Ray BRADBURY : The machineries of joy

 
A collection of short stories :

The Machineries of Joy • (1962)
The One Who Waits • (1949)
Tyrannosaurus Rex • (1962)
The Vacation • (1963)
The Drummer Boy of Shiloh • (1960)
Boys! Raise Giant Mushrooms in Your Cellar! • (1962)
Almost the End of the World • (1957)
Perhaps We Are Going Away • (1962)
And the Sailor, Home from the Sea • (1960)
El Dia de Muerte • (1947)
The Illustrated Woman • (1961)
Some Live Like Lazarus • (1960)
A Miracle of Rare Device • (1961)
And So Died Riabouchinska • (1953)
The Beggar on O'Connell Bridge • (1961)
Death and the Maiden • (1960)
A Flight of Ravens • (1952)
The Best of All Possible Worlds • (1960)
The Lifework of Juan Diaz • (1963)
To the Chicago Abyss • (1963)
The Anthem Sprinters • (1963)


A sheer reading pleasure that reminds me of my teenage years, when Bradbury was one of my favourite writers - he still is.
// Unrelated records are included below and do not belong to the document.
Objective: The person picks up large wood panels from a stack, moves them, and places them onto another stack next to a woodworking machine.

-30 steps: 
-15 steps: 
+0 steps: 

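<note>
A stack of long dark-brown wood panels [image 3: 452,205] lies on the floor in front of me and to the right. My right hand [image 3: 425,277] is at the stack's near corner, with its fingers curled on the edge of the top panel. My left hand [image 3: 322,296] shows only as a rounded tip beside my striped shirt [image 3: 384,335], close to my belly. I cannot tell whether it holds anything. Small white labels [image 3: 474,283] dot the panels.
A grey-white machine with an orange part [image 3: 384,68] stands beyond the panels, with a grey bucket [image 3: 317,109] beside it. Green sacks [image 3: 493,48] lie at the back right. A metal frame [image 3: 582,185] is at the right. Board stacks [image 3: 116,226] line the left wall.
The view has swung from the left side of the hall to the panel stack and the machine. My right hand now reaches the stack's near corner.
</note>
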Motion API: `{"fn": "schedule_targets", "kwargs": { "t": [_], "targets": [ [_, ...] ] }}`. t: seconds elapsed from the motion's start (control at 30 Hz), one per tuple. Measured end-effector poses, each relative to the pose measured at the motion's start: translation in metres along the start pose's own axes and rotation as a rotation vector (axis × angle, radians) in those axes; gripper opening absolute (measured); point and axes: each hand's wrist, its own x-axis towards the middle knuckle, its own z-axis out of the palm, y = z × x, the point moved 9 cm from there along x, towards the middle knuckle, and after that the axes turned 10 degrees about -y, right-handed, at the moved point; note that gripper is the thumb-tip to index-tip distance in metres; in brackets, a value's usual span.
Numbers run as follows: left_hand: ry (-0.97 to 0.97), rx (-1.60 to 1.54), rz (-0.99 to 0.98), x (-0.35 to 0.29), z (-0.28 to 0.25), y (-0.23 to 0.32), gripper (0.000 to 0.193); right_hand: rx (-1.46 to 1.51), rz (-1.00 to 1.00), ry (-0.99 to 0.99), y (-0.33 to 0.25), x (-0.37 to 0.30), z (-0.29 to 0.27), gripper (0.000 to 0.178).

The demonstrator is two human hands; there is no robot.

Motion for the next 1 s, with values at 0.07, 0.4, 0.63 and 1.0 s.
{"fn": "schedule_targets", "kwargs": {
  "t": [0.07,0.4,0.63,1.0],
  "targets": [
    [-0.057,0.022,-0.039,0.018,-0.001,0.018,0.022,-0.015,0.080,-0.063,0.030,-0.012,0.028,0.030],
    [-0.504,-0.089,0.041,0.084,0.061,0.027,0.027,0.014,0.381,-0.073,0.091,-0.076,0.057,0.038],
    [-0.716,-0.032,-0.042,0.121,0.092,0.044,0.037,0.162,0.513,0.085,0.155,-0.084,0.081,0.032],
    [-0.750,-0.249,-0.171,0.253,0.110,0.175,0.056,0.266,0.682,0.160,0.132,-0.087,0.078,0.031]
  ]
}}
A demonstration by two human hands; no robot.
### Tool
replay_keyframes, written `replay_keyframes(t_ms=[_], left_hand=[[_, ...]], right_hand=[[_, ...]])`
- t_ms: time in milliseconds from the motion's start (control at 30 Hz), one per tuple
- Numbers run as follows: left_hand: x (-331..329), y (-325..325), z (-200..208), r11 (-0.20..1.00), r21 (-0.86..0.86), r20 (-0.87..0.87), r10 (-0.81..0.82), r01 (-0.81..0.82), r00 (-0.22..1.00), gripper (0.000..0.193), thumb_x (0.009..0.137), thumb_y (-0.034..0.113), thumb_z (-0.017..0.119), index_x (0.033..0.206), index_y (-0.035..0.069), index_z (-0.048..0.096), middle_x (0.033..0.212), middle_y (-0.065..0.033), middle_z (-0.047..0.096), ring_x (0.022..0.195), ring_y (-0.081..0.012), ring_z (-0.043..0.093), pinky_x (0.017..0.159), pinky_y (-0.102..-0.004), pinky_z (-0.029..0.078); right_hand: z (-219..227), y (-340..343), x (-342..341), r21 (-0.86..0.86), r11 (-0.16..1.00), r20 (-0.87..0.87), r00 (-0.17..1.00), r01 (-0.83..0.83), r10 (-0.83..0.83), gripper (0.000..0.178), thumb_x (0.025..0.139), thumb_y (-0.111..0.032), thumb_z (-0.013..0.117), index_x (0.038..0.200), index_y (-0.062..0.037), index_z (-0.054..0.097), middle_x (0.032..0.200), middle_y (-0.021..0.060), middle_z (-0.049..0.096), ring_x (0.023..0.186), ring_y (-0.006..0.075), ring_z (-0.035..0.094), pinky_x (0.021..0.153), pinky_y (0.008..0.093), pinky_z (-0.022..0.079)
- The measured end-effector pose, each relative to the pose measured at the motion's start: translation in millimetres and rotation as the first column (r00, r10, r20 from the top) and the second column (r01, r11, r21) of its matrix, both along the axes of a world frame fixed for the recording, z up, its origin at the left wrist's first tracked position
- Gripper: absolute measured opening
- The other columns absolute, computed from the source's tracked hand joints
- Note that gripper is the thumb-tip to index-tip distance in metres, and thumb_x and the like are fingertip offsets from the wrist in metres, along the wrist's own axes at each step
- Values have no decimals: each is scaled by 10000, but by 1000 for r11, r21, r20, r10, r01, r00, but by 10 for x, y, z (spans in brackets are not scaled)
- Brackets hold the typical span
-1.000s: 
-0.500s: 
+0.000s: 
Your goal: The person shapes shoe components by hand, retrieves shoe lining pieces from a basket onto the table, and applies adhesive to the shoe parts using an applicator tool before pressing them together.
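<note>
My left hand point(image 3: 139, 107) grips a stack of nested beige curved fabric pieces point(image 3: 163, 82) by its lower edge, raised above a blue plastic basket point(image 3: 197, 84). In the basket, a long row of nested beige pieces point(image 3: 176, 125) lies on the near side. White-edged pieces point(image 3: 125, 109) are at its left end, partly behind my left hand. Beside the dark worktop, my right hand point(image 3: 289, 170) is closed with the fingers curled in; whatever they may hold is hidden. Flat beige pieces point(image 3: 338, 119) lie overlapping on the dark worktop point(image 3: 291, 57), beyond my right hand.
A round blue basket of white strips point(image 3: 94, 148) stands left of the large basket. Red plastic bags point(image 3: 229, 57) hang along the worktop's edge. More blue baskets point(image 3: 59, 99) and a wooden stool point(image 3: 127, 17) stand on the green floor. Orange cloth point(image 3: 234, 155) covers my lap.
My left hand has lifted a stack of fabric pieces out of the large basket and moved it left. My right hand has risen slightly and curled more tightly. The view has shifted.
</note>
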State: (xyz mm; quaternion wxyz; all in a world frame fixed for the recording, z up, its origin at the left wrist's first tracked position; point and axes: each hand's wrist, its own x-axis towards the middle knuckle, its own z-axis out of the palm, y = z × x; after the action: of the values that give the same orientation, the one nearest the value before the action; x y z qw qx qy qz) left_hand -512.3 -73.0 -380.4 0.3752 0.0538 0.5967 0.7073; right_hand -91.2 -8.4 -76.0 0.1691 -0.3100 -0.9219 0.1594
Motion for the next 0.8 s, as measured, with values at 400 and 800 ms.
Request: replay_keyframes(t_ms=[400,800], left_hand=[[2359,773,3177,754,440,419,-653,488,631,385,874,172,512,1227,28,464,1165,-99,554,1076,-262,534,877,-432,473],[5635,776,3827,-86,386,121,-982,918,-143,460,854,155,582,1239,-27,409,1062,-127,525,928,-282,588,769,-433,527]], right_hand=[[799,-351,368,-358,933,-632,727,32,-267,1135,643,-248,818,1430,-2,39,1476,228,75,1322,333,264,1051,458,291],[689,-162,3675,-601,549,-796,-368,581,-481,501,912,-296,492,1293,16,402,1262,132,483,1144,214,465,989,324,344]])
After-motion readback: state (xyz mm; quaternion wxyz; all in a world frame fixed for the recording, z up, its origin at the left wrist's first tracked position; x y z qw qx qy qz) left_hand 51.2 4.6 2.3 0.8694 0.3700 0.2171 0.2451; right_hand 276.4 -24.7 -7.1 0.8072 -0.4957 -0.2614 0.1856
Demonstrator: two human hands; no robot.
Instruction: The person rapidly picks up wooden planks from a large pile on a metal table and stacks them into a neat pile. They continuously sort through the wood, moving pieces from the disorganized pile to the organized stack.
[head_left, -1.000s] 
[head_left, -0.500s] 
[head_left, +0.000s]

I may have read this back then - I remember the title of The illustrated woman because I'd read The illustrated man.
Of course, since it's a collection of stories, all are not equally good, but Bradbury's humour, his imagination, his writing really appealed to me. 
How can everyday situations suddenly turn weird ? Priests arguing about the papal encyclical on space traveling, souls live on Mars - in wells, how to manipulate irate film directors, people disappearing from the Earth just because you wish them to, how a boy can lead a battle with a drum, how to take over the world when you can't move, how does the world survive when TV and radio suddenly disappear (by perfuming dogs and permanenting their hairs and painting everything), why does the summer end when it's just begun, are you living a legend, what happens during the Day of the dead, how to keep your husband when you're an illustrated woman, people that live forever and prevent those around them from living, how to deal with mirages and philosophy, can a soul inhabit a puppet, how do we look on beggars (this one was at the same time easy to smile at and terribly poignant), how an old woman fights death (Twilight zone anyone ?), how a situation can be reversed through the years, how to be a monogamous polygamist, how to make money for your family after your death, what will the future look like and how will we look at memories, who are the anthem sprinters and what do they do ?
You'll have all the answers reading this book.

"They had enjoyed thirty years of nonviolence together, in their case meaning nonwork. "I feel a harvest coming on," Will would say, and they'd clear out of town before the wheat ripened. Or, "those apples are ready to fall !" So they'd stand back about three hundred miles so as not to get hit on the head."